In chapter sixteen he finally offers his decisive solution to his contrived quarrel with theism. His answer? Religion without God, of course. Cahn suggests that atheists and agnostics can be religious by participating in ritual, prayer, metaphysical belief, and moral commitment. This is the “religion within reason” after which the book is titled. Where Cahn (mis)defines terminology such as “God”, “faith”, and “worship” throughout Religion Within Reason, he never defines religion itself. This is as close as he gets to expounding on his understanding of religion.
Chapter seventeen is an odd foray into heaven and hell. Cahn suggests divine justice as one of the major appeals of theism, citing the benefit of heaven as compensation for a life well lived, then goes on to tear down this profile. Cahn suggest that heaven will lack certain amenities we might be counting on i.e. no baseball for professional baseball players, having to spend eternity with people you hated while alive.
Perhaps as a “non-believer,” Cahn was briefed on what heaven is really like during a long conversation one evening over jello shots with Morgan Freeman. He asks questions about what our bodies would look like, what souls are, etc. and again cops out of seeking a genuine answer to them by concluding that “speculating about such obscure matters does not provide a reliable foundation for theism” (80), which no one aside from Cahn ever claimed that it did.
Chapter eighteen assures the agnostic and/or atheist that a life without God still has meaning and in no way precludes them being kind and loving… which doesn’t need said.
The final pages of the book are solely dedicated to quoting I. L. Peretz’s tale If Not Higher in full. Cahn concludes with a tale of a man who becomes a disciple of a rabbi because of the moral way in which he lives, not the theologies he espouses, in an attempt to convince his readers that to do so is desirable. Consistently, the most interesting statements in Religion Within Reason are the places in which Cahn quotes other people.

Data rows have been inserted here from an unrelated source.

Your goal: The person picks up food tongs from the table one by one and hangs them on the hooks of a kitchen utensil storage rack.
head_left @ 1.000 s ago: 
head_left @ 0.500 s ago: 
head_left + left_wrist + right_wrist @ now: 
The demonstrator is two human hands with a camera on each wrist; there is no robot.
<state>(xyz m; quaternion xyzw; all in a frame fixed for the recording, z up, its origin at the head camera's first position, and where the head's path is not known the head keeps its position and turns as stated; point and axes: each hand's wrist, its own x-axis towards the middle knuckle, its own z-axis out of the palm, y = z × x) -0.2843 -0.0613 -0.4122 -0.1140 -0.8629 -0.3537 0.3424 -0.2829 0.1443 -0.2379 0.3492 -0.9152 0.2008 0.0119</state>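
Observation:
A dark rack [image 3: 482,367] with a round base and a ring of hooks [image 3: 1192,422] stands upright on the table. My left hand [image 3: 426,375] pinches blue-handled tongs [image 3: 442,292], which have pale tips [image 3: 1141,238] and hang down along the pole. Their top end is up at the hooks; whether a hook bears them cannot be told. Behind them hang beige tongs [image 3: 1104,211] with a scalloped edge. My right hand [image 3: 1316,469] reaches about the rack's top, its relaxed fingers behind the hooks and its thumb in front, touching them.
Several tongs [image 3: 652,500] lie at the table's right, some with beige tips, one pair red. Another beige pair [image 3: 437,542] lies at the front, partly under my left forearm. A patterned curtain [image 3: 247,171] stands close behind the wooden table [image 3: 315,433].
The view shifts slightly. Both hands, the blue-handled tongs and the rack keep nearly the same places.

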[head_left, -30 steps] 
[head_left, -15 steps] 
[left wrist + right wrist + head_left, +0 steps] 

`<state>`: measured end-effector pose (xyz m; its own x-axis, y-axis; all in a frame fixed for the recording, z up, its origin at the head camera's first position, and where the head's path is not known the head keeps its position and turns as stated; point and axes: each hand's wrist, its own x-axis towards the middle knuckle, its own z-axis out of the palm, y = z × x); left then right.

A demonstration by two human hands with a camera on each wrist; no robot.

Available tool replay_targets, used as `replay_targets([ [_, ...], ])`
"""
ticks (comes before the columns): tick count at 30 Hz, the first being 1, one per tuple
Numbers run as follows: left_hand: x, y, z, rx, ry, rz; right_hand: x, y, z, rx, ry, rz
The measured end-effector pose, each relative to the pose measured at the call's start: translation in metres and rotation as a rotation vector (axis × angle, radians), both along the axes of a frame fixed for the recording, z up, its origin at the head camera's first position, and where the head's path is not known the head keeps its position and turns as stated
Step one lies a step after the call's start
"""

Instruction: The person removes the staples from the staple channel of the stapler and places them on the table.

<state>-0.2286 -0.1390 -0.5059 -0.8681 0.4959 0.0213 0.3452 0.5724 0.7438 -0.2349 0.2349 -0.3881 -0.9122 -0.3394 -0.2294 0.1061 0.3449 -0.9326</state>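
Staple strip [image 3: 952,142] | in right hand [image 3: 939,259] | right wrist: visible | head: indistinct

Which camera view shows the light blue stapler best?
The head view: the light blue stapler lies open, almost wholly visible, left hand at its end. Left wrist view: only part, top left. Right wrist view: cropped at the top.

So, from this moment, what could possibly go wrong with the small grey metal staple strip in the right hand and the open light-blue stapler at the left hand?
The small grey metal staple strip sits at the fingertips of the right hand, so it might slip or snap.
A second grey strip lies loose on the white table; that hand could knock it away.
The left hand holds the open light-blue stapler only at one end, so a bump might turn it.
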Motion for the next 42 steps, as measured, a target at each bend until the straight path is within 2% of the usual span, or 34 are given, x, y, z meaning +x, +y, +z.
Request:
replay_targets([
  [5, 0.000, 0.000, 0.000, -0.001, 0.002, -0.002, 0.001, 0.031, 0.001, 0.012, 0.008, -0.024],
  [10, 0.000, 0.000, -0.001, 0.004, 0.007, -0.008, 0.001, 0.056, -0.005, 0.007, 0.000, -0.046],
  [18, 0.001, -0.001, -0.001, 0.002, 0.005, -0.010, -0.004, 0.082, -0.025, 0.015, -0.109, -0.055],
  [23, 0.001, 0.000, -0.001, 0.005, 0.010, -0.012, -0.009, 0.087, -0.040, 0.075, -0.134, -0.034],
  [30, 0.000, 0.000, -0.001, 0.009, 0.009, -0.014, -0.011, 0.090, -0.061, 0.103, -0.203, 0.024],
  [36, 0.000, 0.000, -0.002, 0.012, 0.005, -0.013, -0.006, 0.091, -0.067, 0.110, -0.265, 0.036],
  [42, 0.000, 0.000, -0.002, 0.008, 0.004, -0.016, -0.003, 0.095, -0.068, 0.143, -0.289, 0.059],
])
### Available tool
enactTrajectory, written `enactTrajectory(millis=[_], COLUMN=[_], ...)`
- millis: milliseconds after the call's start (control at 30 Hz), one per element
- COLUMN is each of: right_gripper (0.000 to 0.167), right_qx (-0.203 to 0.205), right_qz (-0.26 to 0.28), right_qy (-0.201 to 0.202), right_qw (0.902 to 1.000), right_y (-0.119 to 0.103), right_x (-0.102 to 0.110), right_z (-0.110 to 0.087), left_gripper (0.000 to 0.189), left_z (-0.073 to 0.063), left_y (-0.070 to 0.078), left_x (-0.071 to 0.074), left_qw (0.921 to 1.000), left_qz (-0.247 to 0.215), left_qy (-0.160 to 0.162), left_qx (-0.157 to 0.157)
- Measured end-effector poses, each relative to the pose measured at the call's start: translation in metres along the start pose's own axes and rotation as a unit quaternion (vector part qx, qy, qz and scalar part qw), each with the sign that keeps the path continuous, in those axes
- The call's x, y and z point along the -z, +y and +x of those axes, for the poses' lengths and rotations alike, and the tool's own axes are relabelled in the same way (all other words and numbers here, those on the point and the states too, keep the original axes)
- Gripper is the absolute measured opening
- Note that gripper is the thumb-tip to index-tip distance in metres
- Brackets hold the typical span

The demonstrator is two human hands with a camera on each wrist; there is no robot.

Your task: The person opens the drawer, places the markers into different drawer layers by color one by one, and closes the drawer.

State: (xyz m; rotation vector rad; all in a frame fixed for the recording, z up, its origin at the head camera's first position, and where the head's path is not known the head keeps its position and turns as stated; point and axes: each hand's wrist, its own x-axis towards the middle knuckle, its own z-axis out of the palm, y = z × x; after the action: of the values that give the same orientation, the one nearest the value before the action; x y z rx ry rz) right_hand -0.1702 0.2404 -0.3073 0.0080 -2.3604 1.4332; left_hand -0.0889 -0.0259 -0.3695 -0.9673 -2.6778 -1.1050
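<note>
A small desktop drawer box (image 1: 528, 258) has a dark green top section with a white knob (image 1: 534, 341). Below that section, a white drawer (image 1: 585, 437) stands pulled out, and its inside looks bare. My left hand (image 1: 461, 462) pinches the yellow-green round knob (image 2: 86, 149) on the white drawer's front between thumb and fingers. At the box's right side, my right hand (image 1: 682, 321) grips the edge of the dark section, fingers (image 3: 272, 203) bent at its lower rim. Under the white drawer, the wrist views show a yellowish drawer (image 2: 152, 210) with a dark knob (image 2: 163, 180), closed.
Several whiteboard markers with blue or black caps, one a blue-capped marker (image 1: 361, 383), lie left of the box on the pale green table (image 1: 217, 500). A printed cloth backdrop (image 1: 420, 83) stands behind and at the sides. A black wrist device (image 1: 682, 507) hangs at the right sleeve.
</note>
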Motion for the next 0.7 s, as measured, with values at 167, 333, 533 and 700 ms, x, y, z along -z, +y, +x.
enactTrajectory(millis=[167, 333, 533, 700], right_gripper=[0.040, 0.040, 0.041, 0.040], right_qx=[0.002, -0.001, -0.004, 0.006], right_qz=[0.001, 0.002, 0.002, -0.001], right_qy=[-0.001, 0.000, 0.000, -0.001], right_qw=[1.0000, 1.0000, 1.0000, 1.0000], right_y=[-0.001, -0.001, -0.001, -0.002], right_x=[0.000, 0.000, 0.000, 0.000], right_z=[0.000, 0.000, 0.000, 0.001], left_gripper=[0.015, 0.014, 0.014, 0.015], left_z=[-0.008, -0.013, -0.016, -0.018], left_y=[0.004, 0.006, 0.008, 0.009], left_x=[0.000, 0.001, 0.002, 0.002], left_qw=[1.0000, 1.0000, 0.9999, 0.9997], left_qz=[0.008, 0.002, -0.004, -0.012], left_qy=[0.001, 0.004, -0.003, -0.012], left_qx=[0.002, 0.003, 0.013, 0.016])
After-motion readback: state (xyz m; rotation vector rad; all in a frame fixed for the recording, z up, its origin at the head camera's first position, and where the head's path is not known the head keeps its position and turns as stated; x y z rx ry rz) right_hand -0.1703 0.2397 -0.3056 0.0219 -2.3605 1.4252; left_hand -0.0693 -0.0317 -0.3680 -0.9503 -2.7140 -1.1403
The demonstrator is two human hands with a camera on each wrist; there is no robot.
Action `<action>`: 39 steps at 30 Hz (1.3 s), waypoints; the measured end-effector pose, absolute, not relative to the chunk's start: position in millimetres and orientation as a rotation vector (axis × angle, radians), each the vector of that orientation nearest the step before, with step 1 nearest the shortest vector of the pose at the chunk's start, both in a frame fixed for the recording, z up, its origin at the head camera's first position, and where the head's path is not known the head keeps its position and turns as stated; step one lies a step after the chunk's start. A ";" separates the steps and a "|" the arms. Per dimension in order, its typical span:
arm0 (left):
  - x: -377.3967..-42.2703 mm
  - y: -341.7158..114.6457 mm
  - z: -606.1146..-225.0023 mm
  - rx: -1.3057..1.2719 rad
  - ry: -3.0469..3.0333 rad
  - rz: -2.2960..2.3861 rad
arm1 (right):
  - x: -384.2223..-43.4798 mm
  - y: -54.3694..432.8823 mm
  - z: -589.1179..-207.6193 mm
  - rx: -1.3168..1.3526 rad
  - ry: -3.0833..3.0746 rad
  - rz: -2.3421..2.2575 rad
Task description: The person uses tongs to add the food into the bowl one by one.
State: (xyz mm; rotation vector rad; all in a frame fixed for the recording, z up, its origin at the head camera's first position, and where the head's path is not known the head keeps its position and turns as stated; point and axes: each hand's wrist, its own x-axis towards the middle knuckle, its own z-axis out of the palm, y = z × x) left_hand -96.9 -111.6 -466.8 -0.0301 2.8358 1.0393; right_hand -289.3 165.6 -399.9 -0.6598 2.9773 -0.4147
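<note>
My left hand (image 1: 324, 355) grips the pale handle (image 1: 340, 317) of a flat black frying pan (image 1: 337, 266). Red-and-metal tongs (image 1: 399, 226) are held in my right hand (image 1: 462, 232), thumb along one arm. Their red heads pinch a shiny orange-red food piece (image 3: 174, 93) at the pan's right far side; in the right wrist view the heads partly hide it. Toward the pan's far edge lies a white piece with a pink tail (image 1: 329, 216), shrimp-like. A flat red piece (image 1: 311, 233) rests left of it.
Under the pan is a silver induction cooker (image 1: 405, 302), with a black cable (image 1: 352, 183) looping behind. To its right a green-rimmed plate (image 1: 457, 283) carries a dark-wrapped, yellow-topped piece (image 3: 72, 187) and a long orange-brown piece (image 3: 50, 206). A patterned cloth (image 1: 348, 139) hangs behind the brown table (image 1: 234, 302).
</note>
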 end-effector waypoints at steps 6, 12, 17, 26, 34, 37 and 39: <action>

The largest drawback to Religion Within Reason is that it answers questions no one is asking. The suggestion that atheists can be religious without being theistic is not, in any sense, new. It adds little of value to current academic discourse in the philosophy of religion, and serves not even as an elementary sort of primer on the theological and philosophical concepts it routinely references.
But, as we’ve emphasized, you can certainly get through it before you might possibly decide it’s really not worth reading.
Rebekah Gordon is the book review editor for Religious Theory. She has academic interests, among various topics, in semiotics and affect theory.